→ **Exercise requirements**
Every line from the one with "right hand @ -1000" to the end of the listing, and nothing else, is to be printed exactly; please leave the pictures out.

→ **Given information**
■ ■ ■ ■
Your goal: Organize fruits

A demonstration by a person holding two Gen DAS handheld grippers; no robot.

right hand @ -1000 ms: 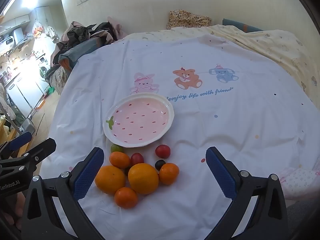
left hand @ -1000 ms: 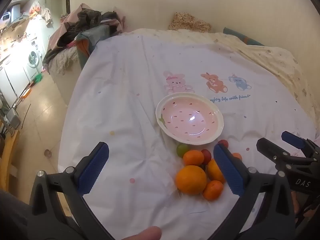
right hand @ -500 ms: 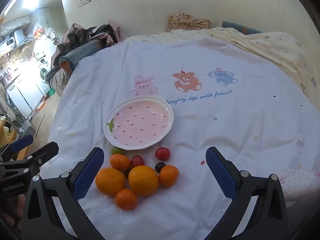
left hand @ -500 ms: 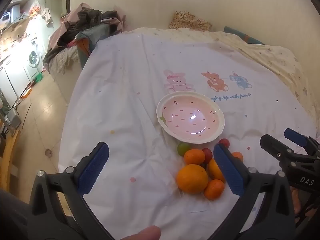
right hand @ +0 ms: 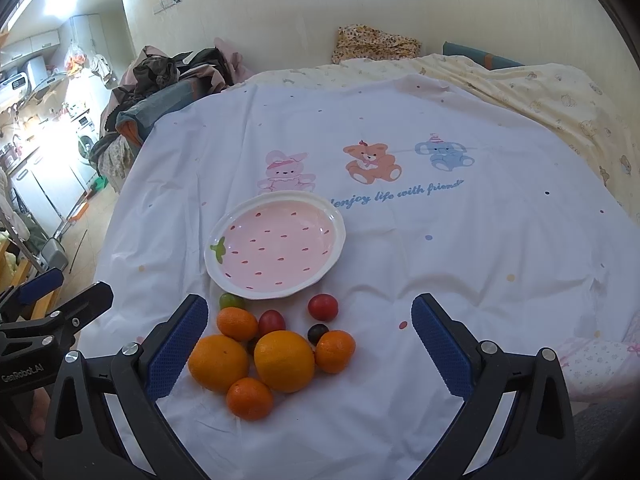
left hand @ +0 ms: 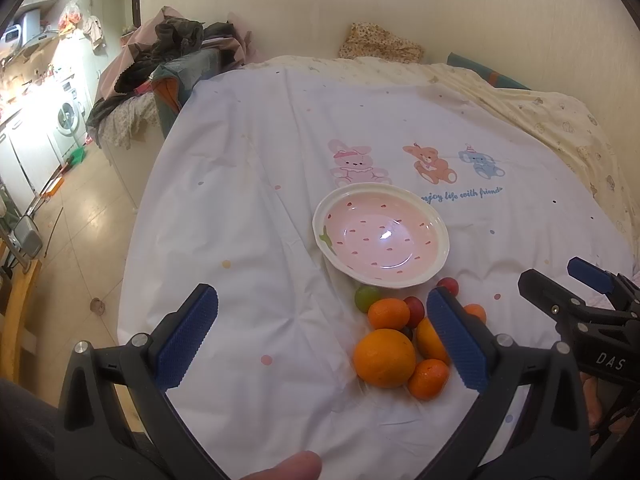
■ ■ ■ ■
→ **Written solution**
right hand @ -1000 ms: 
left hand @ -1000 ms: 
right hand @ -500 ms: 
left hand @ -500 ms: 
right hand @ +0 ms: 
left hand @ +0 ms: 

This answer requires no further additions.